The race to perfect a wireless HDTV system is being contested by three competing technologies, each one with particular advantages without offering the complete package.
But within three years one will have emerged as the dominant system, according to a study by ABI Research.
This is expected to take global installations from an estimated 100,000 this year to the milestone one million by 2012.
Steve Wilson, principal analyst on the report “Wireless Video Cable Replacement Market and Technologies”, said the wireless HDTV market was still in its “incubation” stage.
He said a “battle of technologies” was being fought by the three contending systems, loosely characterised as 5 GHz, 60 GHz, and ultra wideband (UWB).

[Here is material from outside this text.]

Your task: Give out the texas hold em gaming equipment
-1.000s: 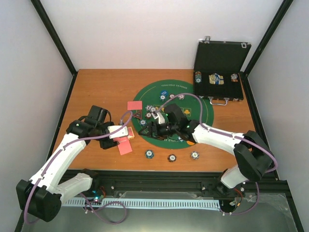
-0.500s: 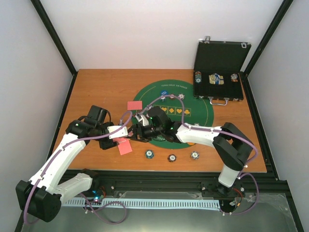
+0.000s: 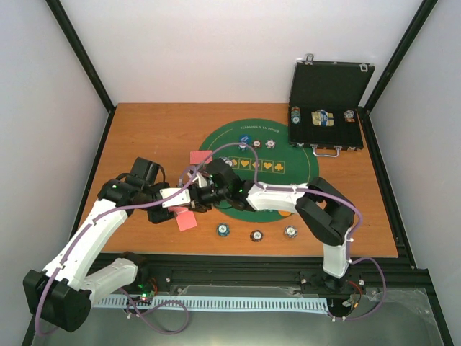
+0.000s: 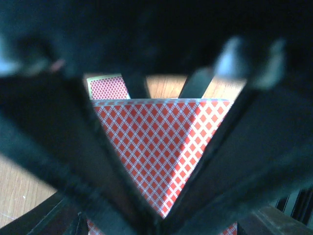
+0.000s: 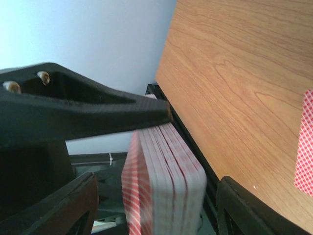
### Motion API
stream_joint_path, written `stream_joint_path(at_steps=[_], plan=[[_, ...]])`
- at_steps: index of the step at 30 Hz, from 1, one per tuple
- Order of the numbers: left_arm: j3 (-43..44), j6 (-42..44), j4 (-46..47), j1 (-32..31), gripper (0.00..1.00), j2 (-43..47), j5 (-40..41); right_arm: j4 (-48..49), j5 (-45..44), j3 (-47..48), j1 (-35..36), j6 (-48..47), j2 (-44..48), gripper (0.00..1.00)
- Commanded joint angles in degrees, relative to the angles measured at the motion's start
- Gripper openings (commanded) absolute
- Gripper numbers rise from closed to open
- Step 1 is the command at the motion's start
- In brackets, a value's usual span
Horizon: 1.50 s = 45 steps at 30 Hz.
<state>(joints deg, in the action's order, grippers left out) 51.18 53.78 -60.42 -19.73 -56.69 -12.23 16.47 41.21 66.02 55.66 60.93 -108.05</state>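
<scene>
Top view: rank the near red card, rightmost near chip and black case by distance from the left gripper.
1. Near red card, just beside the left gripper.
2. Rightmost near chip, front right.
3. Black case, far right corner.

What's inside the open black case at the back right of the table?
The case holds three small items in a row: a left chip pile, a tan-and-blue object in the middle, a right chip pile. Anything beneath them is hidden.

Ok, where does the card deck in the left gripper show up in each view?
Top external: left of centre, the deck mostly hidden by the left gripper.
Left wrist: deck at centre, red back facing the camera.
Right wrist: deck bottom centre, edge-on.
Shared landmark: the wooden table.
</scene>
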Motion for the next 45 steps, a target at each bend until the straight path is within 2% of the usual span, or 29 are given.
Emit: stream_joint_path(at_steps=[1, 6, 11, 25, 28, 31, 34, 40, 45], plan=[[2.5, 0.4, -0.4, 0.0, 0.32, 1.0, -0.8, 1.0, 1.0, 3.4, 0.7, 0.6, -2.2, 0.66], [2.6, 0.5, -0.4, 0.0, 0.32, 1.1, -0.7, -1.2, 0.9, 3.0, 0.7, 0.1, -3.2, 0.64], [2.3, 0.5, -0.3, 0.0, 0.32, 1.1, -0.7, -1.3, 0.8, 0.5, -0.3, 0.2, -2.6, 0.58], [2.6, 0.8, -0.6, 0.0, 0.32, 1.5, -0.4, -6.8, -0.1, -4.4, -4.5, -3.4, 3.5, 0.54], [2.4, 0.9, -0.5, 0.0, 0.32, 1.4, -0.4, -5.3, 0.6, -4.9, -4.4, -2.7, 4.0, 0.54], [1.9, 1.0, -0.5, 0.0, 0.32, 1.4, -0.2, -4.0, 1.1, -3.3, -3.4, -2.3, 4.1, 0.60], [1.7, 1.1, -0.5, 0.0, 0.32, 1.4, -0.2, -3.8, 2.1, -0.3, -1.9, -2.2, 2.4, 0.62], [2.0, 1.5, -1.4, 0.0, 0.32, 1.3, -0.4, -3.7, 3.5, 2.7, -0.6, -1.8, -2.6, 0.60], [2.6, 1.6, -1.7, 0.0, 0.32, 1.5, -0.5, -8.6, 2.3, 4.3, -0.5, -4.6, -3.5, 0.56]])
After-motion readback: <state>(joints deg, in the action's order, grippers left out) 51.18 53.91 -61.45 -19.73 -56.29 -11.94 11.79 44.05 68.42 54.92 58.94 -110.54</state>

“5 GHz technology is better understood and more proven but achieving the required data rates requires new approaches and more complex solutions,” he said.
“UWB technology has bandwidth advantages at in-room distances but drops rapidly at greater ranges.
“60 GHz allows high data rates, but so far only one company is even close to a viable solution.”
Among the advantages of wireless HDTV are simplification of installation and the flexibility it offers in positioning TVs.
There are both commercial applications – digital signage, for example – and domestic applications such as wall-mounting a flat-screen HDTV.
“The initial sweet spot in the market is where wired installation would be difficult or complicated,” said Wilson.
He said small numbers of 5 GHz and UWB devices are currently shipping, while demo products of 60 GHz systems are expected early next year.
“Over the next two to three years, we’re going to see one or two of these wireless HDTV approaches emerge as the primary ones,” he added.
All the wireless HDTV silicon vendors are venture-backed startups and most established wireless vendors are waiting to see how the market evolves.
Product manufacturers are moving forward with different strategies.
Some, like Westinghouse and Belkin, are initially targeting commercial and custom installers where there is clear value-add.
In contrast, some TV manufacturers such as Sharp and Hitachi are targeting buyers of their latest technology, offering design-oriented, elegant products that come with a wireless connectivity option.